Chlamydia Vaccine Candidate Presents 100% Four-fold Seroconversion Rate

A vaccine to prevent chlamydia infections is considered an important measure to control sexually transmitted and ocular infections.

Chlamydia trachomatis is the most common sexually transmitted bacterial infection worldwide, says the U.S. CDC.

As of April 2024, there is no vaccine against the major global pathogen Chlamydia trachomatis; its different serovars cause trachoma in the eye or chlamydia in the genital tract. 

However, significant research and investment have been made towards developing a chlamydial vaccine, but it has been quite some time since a successful phase 1 trial, commented Wilhelmina Huston, with the School of Life Sciences, University of Technology, Sydney, Australia, in an editorial published by The Lancet.

According to results from a phase 1 study (CHLM-02), Statens Serum Institut's CTH522, adjuvanted with CAF01 or CAF09b, is safe and immunogenic. 85 μg CTH522-CAF01 induces robust serum IgG binding titers.

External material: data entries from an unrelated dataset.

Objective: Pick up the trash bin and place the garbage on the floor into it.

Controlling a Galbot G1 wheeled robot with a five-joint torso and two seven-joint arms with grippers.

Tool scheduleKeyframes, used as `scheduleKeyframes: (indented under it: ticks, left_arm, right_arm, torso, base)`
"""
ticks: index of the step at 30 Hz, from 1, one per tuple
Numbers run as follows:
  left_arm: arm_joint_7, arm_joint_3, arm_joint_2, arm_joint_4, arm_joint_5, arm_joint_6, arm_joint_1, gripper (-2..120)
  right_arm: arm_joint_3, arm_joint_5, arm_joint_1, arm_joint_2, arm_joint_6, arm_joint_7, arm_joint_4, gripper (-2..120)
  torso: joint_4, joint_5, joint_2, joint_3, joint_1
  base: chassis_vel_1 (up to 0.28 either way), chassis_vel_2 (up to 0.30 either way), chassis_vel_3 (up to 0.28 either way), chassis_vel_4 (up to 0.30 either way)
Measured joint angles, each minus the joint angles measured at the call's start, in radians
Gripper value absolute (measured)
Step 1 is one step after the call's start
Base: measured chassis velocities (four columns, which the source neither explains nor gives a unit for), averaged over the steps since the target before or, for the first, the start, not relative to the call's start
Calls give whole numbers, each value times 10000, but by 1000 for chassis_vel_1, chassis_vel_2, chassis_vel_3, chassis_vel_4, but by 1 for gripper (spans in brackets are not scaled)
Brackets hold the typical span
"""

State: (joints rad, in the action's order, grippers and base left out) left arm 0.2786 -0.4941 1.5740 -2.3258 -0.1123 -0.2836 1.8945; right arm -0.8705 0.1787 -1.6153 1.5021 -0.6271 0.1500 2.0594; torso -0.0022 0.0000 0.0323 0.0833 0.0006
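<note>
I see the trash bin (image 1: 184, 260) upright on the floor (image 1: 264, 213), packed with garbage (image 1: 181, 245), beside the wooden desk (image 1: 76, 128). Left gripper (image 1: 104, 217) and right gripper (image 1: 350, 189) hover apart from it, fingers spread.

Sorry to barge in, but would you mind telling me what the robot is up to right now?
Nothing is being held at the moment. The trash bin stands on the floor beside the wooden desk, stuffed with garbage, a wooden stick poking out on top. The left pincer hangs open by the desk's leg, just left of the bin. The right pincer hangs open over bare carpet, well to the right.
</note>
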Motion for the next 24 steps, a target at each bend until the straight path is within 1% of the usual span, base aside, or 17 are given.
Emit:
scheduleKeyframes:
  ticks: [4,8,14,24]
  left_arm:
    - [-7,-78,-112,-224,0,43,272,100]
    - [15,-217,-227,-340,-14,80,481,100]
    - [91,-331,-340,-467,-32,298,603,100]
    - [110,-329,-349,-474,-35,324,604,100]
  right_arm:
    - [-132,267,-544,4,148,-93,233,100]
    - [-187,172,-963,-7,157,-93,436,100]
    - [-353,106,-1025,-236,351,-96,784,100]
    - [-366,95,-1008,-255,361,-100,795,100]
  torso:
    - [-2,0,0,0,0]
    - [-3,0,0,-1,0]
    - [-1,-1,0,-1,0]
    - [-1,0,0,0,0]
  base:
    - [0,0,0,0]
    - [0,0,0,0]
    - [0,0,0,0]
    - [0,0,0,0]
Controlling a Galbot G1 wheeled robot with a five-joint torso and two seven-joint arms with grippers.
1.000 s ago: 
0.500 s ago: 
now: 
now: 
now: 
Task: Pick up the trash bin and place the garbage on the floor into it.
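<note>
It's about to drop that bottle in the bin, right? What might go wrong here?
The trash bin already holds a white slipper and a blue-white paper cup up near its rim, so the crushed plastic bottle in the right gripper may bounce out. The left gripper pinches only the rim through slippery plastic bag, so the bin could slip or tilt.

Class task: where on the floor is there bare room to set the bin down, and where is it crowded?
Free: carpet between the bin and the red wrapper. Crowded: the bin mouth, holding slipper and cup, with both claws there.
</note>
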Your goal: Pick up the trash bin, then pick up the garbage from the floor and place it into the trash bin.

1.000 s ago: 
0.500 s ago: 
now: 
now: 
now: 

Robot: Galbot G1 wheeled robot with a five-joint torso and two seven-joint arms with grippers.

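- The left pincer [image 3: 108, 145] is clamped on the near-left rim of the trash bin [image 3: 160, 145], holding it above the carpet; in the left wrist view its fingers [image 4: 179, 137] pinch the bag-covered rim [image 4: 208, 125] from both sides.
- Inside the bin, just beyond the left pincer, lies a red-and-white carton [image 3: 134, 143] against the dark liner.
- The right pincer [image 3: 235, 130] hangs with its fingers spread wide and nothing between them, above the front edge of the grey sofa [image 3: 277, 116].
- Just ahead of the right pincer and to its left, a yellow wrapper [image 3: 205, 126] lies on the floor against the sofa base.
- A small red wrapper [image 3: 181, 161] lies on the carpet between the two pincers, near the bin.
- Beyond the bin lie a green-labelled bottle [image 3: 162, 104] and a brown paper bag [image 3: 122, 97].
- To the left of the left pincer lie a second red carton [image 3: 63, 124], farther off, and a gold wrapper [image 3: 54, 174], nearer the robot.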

Intradermal vaccination conferred systemic IgG neutralization breadth, and topical ocular administration increased ocular IgA formation. By day 42, the active groups had a 100% four-fold seroconversion rate, while the placebo group had no seroconversion.

The participants were healthy men and non-pregnant women aged 18–45 years without pre-existing C trachomatis genital infection.

Participants were randomly assigned (1:1:1:1:1) to each of the groups A–E, which received an investigational medicinal product, and group F received a placebo only.

Two liposomal adjuvants, CAF01 and CAF09b, were compared.

Serum IgG anti-CTH522 titers were higher after 85 μg CTH522-CAF01 than 15 μg, although not significantly, with no difference after three injections of 85 μg CTH522-CAF01 compared with CTH522-CAF09b (group E).

Intradermal CTH522 (group C) induced high titers of serum IgG anti-CTH522 neutralizing antibodies against serovars B (trachoma) and D (urogenital).

Topical ocular CTH522 (group B) at days 28 and 112 induced higher total ocular IgA compared with baseline (p<0·001).

Participants in all active vaccine groups, particularly groups B and E, developed cell-mediated immune responses against CTH522.

These findings published by The Lancet indicate the CTH522 vaccine candidate's regimens against ocular trachoma and urogenital chlamydia for testing in phase 2 clinical trials.

This phase 1, double-blind, randomized, placebo-controlled trial was conducted at the National Institute for Health Research Imperial Clinical Research Facility in the U.K.

As of April 17, 2024, the U.S. FDA, the U.K., and the European Medicines Agency have not approved a vaccine to prevent chlamydia infections.

However, Sanofi's multi-antigen chlamydia vaccine candidate is planning a Phase 1/2 study in 2024.